Une autre difficulté viendra notamment de l’intention déclarée de la Réserve fédérale américaine, de son côté, de poursuivre le resserrement de sa propre politique monétaire. Et de l’effet que cela pourrait avoir sur la valeur de la devise, et donc sur les exportations et importations canadiennes, ont souligné plusieurs observateurs. Mais, comme la Banque du Canada n’en a fait aucune mention mercredi, il faut croire qu’elle est prête à tolérer un certain écart, a observé Avery Shenfeld, de la Banque CIBC.

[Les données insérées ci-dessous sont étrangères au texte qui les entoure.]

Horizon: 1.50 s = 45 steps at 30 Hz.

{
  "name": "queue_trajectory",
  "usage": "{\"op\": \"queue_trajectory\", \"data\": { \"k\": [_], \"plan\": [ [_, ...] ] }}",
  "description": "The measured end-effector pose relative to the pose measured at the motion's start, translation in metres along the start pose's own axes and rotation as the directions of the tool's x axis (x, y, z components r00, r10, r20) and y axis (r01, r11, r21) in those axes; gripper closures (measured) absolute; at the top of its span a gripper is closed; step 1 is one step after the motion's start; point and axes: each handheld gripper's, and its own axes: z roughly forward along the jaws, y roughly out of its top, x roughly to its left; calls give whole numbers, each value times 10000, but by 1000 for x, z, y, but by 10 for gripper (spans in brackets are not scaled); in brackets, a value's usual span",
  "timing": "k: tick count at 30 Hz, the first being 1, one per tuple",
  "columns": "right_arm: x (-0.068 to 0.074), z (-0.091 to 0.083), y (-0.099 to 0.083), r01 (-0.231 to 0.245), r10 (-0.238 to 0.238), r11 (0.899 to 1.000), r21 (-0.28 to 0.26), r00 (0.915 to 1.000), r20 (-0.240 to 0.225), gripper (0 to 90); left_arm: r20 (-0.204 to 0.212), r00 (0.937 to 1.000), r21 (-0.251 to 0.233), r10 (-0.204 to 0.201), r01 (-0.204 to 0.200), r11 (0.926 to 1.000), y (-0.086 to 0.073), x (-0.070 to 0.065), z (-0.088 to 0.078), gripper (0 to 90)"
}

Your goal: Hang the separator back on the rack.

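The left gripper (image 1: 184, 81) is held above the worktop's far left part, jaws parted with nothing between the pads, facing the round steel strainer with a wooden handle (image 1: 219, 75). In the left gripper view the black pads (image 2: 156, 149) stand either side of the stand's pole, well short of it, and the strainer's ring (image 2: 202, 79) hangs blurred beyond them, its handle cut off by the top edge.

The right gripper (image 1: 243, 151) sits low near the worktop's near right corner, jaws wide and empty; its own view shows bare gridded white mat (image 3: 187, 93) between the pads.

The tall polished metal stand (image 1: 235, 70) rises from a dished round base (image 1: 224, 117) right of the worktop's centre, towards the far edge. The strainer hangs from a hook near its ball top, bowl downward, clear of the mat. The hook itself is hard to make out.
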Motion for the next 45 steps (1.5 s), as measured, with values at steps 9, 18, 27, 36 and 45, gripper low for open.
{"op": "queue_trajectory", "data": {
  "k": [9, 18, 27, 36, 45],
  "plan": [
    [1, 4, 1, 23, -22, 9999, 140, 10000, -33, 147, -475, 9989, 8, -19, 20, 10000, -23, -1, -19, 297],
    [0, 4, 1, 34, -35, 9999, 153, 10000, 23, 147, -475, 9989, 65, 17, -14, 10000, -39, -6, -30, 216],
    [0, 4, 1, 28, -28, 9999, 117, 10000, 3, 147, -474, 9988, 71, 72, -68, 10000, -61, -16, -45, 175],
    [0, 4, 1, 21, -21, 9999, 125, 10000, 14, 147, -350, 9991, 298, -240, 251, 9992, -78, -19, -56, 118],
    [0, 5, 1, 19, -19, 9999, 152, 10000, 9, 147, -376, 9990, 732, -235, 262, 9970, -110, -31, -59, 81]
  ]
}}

On en saura peut-être plus jeudi, à l’occasion d’un discours prévu de la première sous-gouverneure de la Banque du Canada, Carolyn Rogers.
Pour le reste, il faudra faire comme la banque centrale et rester attentif aux données économiques. Vendredi, ce seront les chiffres sur l’emploi pour le mois de février. Puis viendront ceux sur l’inflation (21 mars) et ceux sur la croissance économique (31 mars). Prochaine réunion de politique monétaire et portrait d’ensemble de l’économie de la Banque du Canada : le 12 avril.